■ **TASK TO COMPLETE**
For every line below, output the text exactly and leave out images.

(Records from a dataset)
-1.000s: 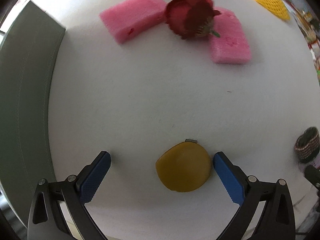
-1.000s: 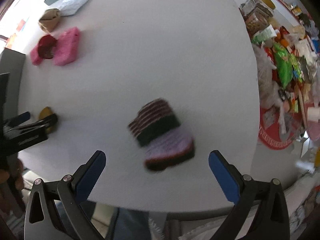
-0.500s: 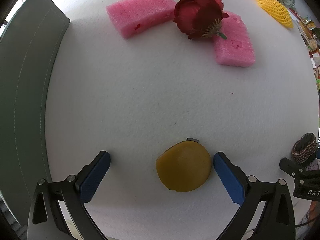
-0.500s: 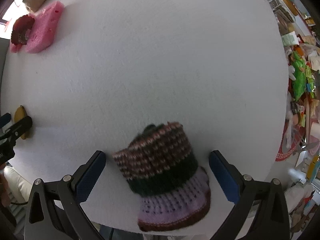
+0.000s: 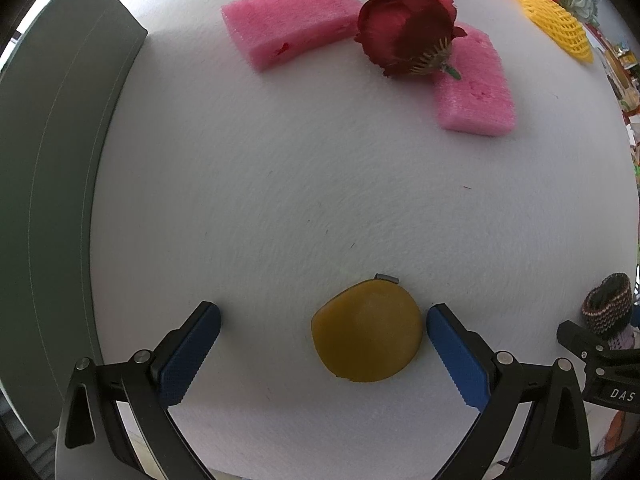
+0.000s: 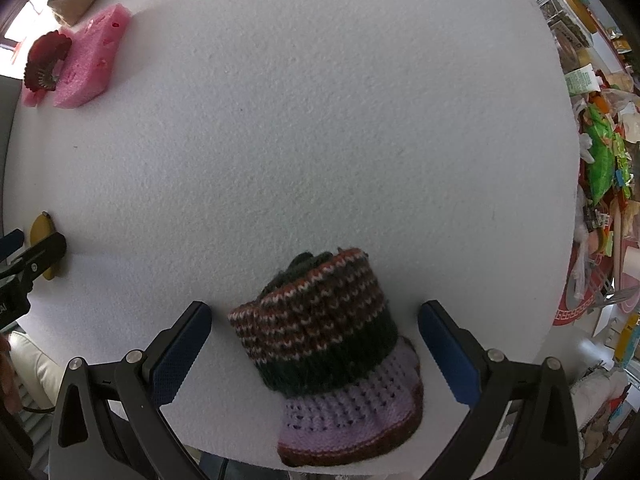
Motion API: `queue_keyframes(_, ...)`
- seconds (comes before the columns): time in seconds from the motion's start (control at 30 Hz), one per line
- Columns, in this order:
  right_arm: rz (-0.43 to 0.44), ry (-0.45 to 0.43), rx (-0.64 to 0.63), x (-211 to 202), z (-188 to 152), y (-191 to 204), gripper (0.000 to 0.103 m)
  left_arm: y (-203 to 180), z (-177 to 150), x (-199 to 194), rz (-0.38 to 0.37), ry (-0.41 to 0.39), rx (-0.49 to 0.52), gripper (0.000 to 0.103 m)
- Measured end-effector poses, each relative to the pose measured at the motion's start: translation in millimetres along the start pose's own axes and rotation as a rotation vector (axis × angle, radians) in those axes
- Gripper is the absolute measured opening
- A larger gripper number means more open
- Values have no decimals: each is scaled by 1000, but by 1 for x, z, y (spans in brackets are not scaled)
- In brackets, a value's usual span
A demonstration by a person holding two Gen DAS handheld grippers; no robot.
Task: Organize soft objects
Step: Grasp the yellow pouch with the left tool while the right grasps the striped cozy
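The left gripper (image 5: 322, 322) was set low over the white table (image 5: 300, 184) with its jaws spread wide and nothing held. A flat yellow pad (image 5: 366, 332) lay between them, off-centre, almost against the right-hand jaw and well clear of the other. The right gripper (image 6: 314, 322) was likewise fully open and empty, and the knitted bootie (image 6: 332, 348) stood between its jaws near the table's front edge, touched by neither. Both pieces were judged to be at the pre-grasp step, with nothing lifted yet. At the far side, 2 pink foam blocks (image 5: 290, 34) and a red fabric rose (image 5: 408, 30) lay grouped together. The next move was judged to call for centring the left jaws on the pad, then gentle closure on each soft piece so that neither was squashed or pushed aside.
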State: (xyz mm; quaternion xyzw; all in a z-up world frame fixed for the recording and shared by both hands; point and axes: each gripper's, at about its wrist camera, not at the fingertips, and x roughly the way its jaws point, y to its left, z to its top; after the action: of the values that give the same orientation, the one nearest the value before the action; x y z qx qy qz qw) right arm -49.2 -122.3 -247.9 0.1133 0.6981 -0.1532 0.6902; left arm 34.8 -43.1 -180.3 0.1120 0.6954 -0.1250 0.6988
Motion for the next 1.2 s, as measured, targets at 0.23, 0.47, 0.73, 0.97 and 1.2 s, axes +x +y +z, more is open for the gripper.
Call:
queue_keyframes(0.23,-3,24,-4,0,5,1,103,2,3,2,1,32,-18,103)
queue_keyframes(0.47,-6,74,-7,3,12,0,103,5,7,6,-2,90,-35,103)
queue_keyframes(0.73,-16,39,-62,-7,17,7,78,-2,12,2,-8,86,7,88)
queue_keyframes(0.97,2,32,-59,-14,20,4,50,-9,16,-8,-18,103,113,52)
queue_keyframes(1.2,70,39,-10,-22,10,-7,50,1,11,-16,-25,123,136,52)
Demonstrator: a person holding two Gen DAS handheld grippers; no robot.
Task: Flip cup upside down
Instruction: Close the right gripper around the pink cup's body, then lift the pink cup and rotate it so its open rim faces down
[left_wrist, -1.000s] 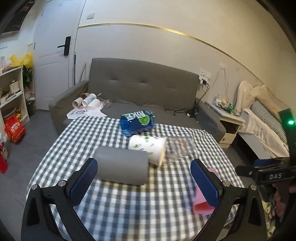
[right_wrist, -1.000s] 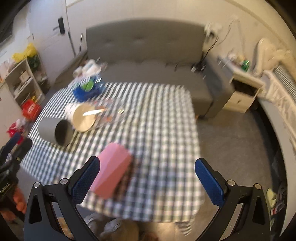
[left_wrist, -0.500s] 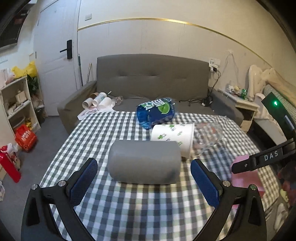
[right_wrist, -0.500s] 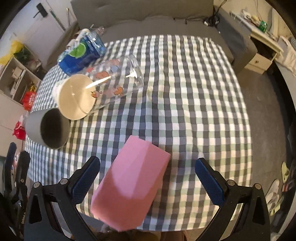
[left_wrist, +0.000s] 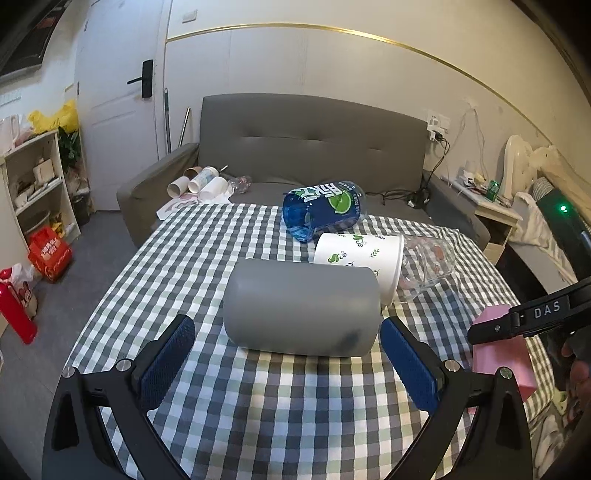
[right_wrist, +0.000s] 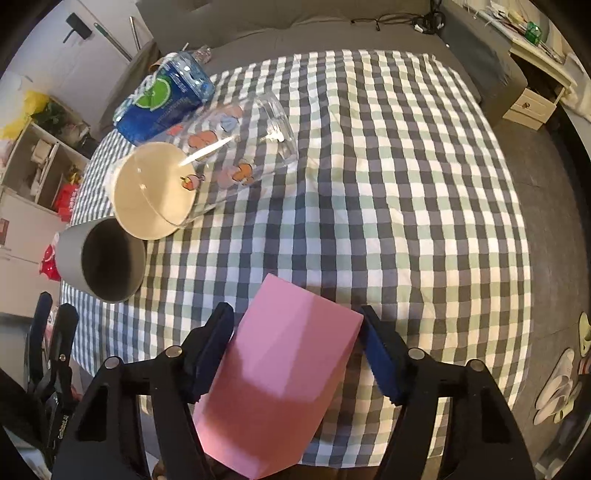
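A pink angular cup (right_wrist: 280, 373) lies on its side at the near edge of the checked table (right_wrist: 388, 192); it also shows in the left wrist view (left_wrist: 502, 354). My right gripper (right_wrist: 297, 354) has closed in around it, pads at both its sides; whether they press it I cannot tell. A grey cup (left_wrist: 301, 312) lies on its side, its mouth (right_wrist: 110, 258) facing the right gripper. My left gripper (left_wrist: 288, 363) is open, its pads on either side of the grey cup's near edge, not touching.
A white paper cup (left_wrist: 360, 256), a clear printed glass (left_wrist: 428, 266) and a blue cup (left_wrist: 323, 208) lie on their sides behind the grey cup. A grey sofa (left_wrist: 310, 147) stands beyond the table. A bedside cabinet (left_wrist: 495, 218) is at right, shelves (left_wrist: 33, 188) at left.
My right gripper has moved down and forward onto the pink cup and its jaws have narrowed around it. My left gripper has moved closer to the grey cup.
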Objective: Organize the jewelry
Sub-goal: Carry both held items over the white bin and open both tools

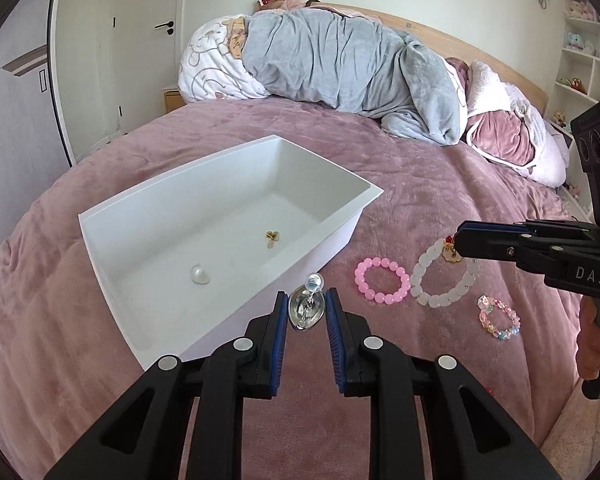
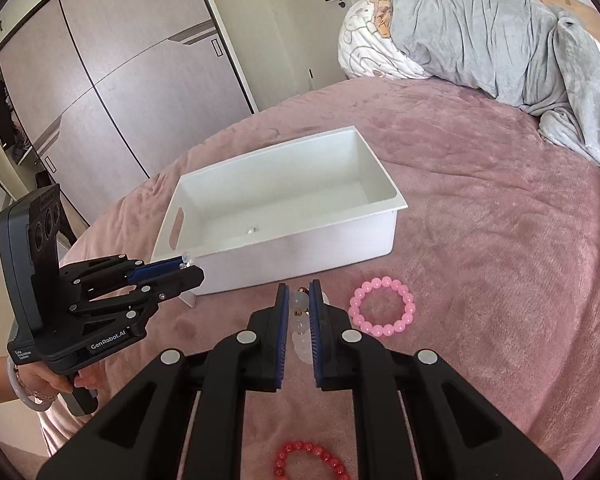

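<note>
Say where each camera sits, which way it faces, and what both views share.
Left wrist: on the left gripper, looking along its fingers at the white bin; it holds a silver earring; a hand shows.
Right wrist: on the right gripper, facing the bin from its other side; it is shut on the white bracelet; a hand shows.
Shared: bin, pink bracelet, pink bedspread, grey blanket.

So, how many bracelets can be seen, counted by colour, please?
Pink bracelet: 1
White bracelet: 1, held by the right gripper
Multicolour bracelet: 1
Red bracelet: 1
Total: 4
</note>
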### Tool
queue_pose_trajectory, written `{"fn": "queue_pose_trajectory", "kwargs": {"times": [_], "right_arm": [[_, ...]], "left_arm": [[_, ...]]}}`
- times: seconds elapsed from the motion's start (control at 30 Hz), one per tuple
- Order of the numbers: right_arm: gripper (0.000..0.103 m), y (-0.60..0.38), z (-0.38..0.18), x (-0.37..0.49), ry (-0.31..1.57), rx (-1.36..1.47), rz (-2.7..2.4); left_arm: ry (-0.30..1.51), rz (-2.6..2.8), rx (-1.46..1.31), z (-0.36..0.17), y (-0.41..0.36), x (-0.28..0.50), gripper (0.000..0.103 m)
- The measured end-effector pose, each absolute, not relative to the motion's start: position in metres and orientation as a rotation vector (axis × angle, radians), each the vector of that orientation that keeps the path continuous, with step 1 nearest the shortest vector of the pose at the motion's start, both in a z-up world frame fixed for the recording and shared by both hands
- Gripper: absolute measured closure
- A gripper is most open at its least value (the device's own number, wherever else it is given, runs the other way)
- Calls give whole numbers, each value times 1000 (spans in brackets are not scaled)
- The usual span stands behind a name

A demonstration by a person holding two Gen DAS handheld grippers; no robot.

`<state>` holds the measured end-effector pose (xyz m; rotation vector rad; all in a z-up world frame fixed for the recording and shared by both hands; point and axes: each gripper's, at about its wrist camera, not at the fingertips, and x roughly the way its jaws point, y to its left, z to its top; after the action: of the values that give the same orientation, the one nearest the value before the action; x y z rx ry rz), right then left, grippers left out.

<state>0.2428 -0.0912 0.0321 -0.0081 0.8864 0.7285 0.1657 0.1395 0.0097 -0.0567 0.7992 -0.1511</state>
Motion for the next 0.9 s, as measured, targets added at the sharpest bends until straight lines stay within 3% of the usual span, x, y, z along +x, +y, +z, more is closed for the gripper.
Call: {"fn": "queue_pose_trajectory", "kwargs": {"times": [0.57,0.9], "right_arm": [[92,-29,92,305,839,-88,699],[92,5,83,353,885,-77,652]], "left_arm": [[754,-52,-77,52,193,212,79],[812,20,-54,54,207,249,79]]}}
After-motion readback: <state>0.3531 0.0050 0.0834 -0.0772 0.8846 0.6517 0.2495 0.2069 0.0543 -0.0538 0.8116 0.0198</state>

■ **ANSWER SECTION**
-1.000s: 
-1.000s: 
-0.500s: 
-0.500s: 
+0.000s: 
+0.000s: 
Motion API: `queue_keyframes(_, ...)`
- seconds (comes before the columns): time in seconds from the motion's start (control at 30 Hz), one per line
- Columns, in this order:
  right_arm: rz (-0.43 to 0.44), ry (-0.45 to 0.43), rx (-0.64 to 0.63), x (-211 to 202), z (-188 to 152), y (-191 to 204), gripper (0.000 to 0.103 m)
  left_arm: y (-203 to 180), z (-177 to 150), x (-199 to 194), rz (-0.38 to 0.37), ry (-0.41 to 0.39), rx (-0.49 to 0.52), gripper (0.000 to 0.103 m)
- Measured end-effector poses, each relative to the pose measured at the motion's start: translation in millimetres along the start pose's own axes and rotation as a rotation vector (axis × angle, radians) in those axes
- Gripper is the absolute measured opening
- A larger gripper number means more open
- Values have no decimals: each is scaled by 1000, but by 1 for x, z, y (spans in brackets are not scaled)
- In brackets, a value's usual span
A demonstration by a person holding two Gen DAS handheld grippers; no robot.
Task: Organize soft objects
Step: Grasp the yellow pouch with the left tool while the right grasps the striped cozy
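The left gripper (image 5: 322, 322) was set low over the white table (image 5: 300, 184) with its jaws spread wide and nothing held. A flat yellow pad (image 5: 366, 332) lay between them, off-centre, almost against the right-hand jaw and well clear of the other. The right gripper (image 6: 314, 322) was likewise fully open and empty, and the knitted bootie (image 6: 332, 348) stood between its jaws near the table's front edge, touched by neither. Both pieces were judged to be at the pre-grasp step, with nothing lifted yet. At the far side, 2 pink foam blocks (image 5: 290, 34) and a red fabric rose (image 5: 408, 30) lay grouped together. The next move was judged to call for centring the left jaws on the pad, then gentle closure on each soft piece so that neither was squashed or pushed aside.
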State: (xyz mm; quaternion xyzw; all in a z-up world frame fixed for the recording and shared by both hands; point and axes: each gripper's, at about its wrist camera, not at the fingertips, and x roughly the way its jaws point, y to its left, z to its top; after the action: of the values that give the same orientation, the one nearest the value before the action; x y z qx qy qz qw) right arm -49.2 -122.3 -247.9 0.1133 0.6981 -0.1532 0.6902; left arm 34.8 -43.1 -180.3 0.1120 0.6954 -0.1250 0.6988
Motion for the next 1.2 s, as measured, targets at 0.23, 0.47, 0.73, 0.97 and 1.2 s, axes +x +y +z, more is open for the gripper.
Call:
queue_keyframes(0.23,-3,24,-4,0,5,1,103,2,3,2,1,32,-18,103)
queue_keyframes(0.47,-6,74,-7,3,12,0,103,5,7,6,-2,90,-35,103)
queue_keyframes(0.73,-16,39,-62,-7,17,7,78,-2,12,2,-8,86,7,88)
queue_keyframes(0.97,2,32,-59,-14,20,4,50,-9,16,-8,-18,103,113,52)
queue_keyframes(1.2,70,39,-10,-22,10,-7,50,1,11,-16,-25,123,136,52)
Demonstrator: a person holding two Gen DAS handheld grippers; no robot.
Task: Flip cup upside down
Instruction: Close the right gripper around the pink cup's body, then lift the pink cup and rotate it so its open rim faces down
[left_wrist, -1.000s] 
[right_wrist, -1.000s] 
[left_wrist, -0.500s] 
[right_wrist, -0.500s] 
[left_wrist, +0.000s] 
[right_wrist, +0.000s] 
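A pink angular cup (right_wrist: 280, 373) lies on its side at the near edge of the checked table (right_wrist: 388, 192); it also shows in the left wrist view (left_wrist: 502, 354). My right gripper (right_wrist: 297, 354) has closed in around it, pads at both its sides; whether they press it I cannot tell. A grey cup (left_wrist: 301, 312) lies on its side, its mouth (right_wrist: 110, 258) facing the right gripper. My left gripper (left_wrist: 288, 363) is open, its pads on either side of the grey cup's near edge, not touching.
A white paper cup (left_wrist: 360, 256), a clear printed glass (left_wrist: 428, 266) and a blue cup (left_wrist: 323, 208) lie on their sides behind the grey cup. A grey sofa (left_wrist: 310, 147) stands beyond the table. A bedside cabinet (left_wrist: 495, 218) is at right, shelves (left_wrist: 33, 188) at left.
My right gripper has moved down and forward onto the pink cup and its jaws have narrowed around it. My left gripper has moved closer to the grey cup.
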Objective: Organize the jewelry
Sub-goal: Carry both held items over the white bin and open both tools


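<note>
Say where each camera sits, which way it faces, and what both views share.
Left wrist: on the left gripper, looking along its fingers at the white bin; it holds a silver earring; a hand shows.
Right wrist: on the right gripper, facing the bin from its other side; it is shut on the white bracelet; a hand shows.
Shared: bin, pink bracelet, pink bedspread, grey blanket.

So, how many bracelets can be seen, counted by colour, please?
Pink bracelet: 1
White bracelet: 1, held by the right gripper
Multicolour bracelet: 1
Red bracelet: 1
Total: 4
</note>
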### Tool
queue_pose_trajectory, written `{"fn": "queue_pose_trajectory", "kwargs": {"times": [_], "right_arm": [[_, ...]], "left_arm": [[_, ...]]}}`
- times: seconds elapsed from the motion's start (control at 30 Hz), one per tuple
- Order of the numbers: right_arm: gripper (0.000..0.103 m), y (-0.60..0.38), z (-0.38..0.18), x (-0.37..0.49), ry (-0.31..1.57), rx (-1.36..1.47), rz (-2.7..2.4); left_arm: ry (-0.30..1.51), rz (-2.6..2.8), rx (-1.46..1.31), z (-0.36..0.17), y (-0.41..0.36), x (-0.28..0.50), gripper (0.000..0.103 m)
- The measured end-effector pose, each absolute, not relative to the motion's start: position in metres and orientation as a rotation vector (axis × angle, radians), each the vector of that orientation that keeps the path continuous, with step 1 nearest the shortest vector of the pose at the motion's start, both in a z-up world frame fixed for the recording and shared by both hands
- Gripper: absolute measured closure
- A gripper is most open at its least value (the device's own number, wherever else it is given, runs the other way)
- Calls give whole numbers, each value times 1000 (spans in brackets are not scaled)
- The usual span stands behind a name

A demonstration by a person holding two Gen DAS handheld grippers; no robot.

`<state>` holds the measured end-effector pose (xyz m; rotation vector rad; all in a z-up world frame fixed for the recording and shared by both hands; point and axes: each gripper's, at about its wrist camera, not at the fingertips, and x roughly the way its jaws point, y to its left, z to its top; after the action: of the values that give the same orientation, the one nearest the value before the action; x y z rx ry rz), right then left, grippers left out.

<state>0.2428 -0.0912 0.0321 -0.0081 0.8864 0.7285 0.1657 0.1395 0.0097 -0.0567 0.7992 -0.1511</state>
Motion for the next 0.9 s, as measured, targets added at the sharpest bends until straight lines stay within 3% of the usual span, x, y, z along +x, +y, +z, more is closed for the gripper.
Call: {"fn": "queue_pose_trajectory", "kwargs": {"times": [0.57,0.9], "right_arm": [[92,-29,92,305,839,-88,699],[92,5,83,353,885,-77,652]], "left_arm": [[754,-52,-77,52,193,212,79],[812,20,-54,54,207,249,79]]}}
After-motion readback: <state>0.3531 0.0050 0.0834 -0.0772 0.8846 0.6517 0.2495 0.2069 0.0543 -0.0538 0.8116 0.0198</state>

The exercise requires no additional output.